PROBLEM REQUIREMENTS:
Output every line of the material exactly, omitting images.
*** Begin section ***
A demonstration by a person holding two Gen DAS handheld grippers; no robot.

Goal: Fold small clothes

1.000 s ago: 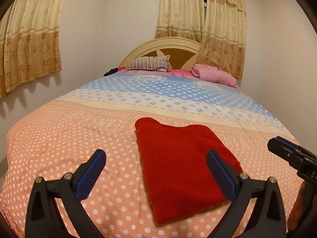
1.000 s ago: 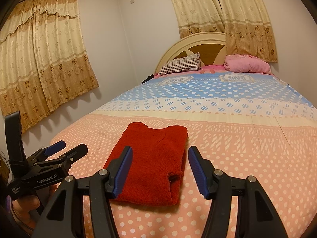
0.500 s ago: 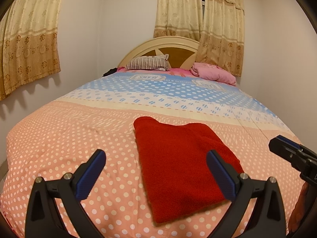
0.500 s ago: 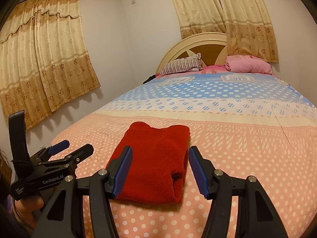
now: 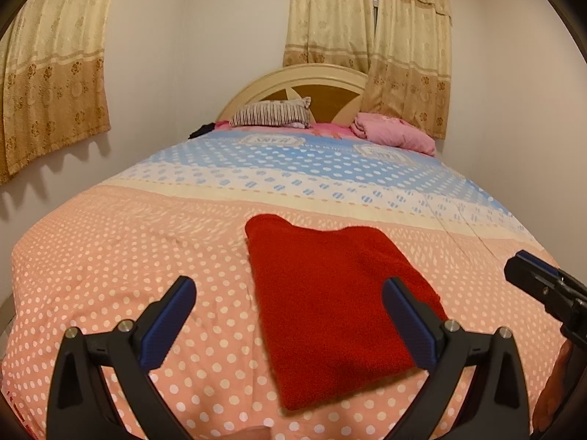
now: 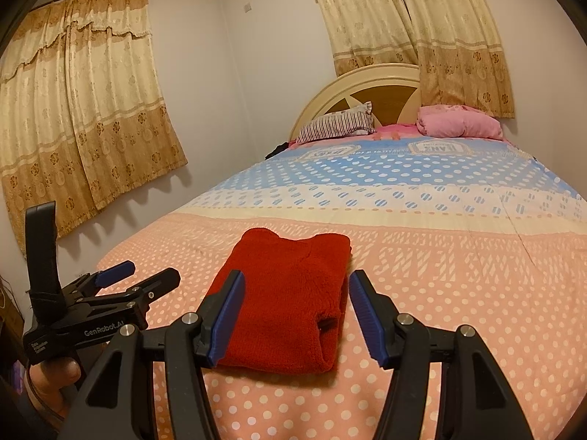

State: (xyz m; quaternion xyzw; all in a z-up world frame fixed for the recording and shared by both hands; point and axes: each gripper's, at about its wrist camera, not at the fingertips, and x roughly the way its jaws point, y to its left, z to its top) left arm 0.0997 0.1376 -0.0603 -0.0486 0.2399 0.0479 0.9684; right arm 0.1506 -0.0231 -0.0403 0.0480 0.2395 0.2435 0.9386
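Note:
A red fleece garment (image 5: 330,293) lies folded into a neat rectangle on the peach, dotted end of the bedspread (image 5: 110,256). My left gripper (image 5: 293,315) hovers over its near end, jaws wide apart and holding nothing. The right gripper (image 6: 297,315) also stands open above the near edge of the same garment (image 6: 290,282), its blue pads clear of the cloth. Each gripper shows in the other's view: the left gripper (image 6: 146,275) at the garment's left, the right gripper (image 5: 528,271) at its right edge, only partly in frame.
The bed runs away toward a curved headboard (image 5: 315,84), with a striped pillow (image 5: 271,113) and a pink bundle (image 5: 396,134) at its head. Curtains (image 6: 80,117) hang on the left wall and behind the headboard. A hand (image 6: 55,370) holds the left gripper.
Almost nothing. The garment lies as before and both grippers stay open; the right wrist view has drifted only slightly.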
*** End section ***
WRITTEN SOLUTION:
A demonstration by a person holding two Gen DAS handheld grippers; no robot.

Goal: Fold small clothes

1.000 s ago: 
1.000 s ago: 
0.500 s ago: 
0.500 s ago: 
now: 
now: 

State: (xyz m; quaternion xyzw; all in a z-up world frame fixed for the recording and shared by both hands; point and axes: each gripper's, at about its wrist camera, not at the fingertips, and x roughly the way its jaws point, y to its left, z to its top) left arm 0.0997 0.1376 -0.0603 -0.0486 0.2399 0.0479 0.9684; right arm 0.1506 -0.0231 -0.0403 0.0480 0.2395 0.2435 0.9386
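Note:
A red fleece garment (image 5: 330,293) lies folded into a neat rectangle on the peach, dotted end of the bedspread (image 5: 110,256). My left gripper (image 5: 293,315) hovers over its near end, jaws wide apart and holding nothing. The right gripper (image 6: 297,315) also stands open above the near edge of the same garment (image 6: 290,282), its blue pads clear of the cloth. Each gripper shows in the other's view: the left gripper (image 6: 146,275) at the garment's left, the right gripper (image 5: 528,271) at its right edge, only partly in frame.
The bed runs away toward a curved headboard (image 5: 315,84), with a striped pillow (image 5: 271,113) and a pink bundle (image 5: 396,134) at its head. Curtains (image 6: 80,117) hang on the left wall and behind the headboard. A hand (image 6: 55,370) holds the left gripper.
Almost nothing. The garment lies as before and both grippers stay open; the right wrist view has drifted only slightly.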

This exercise has been fully answered.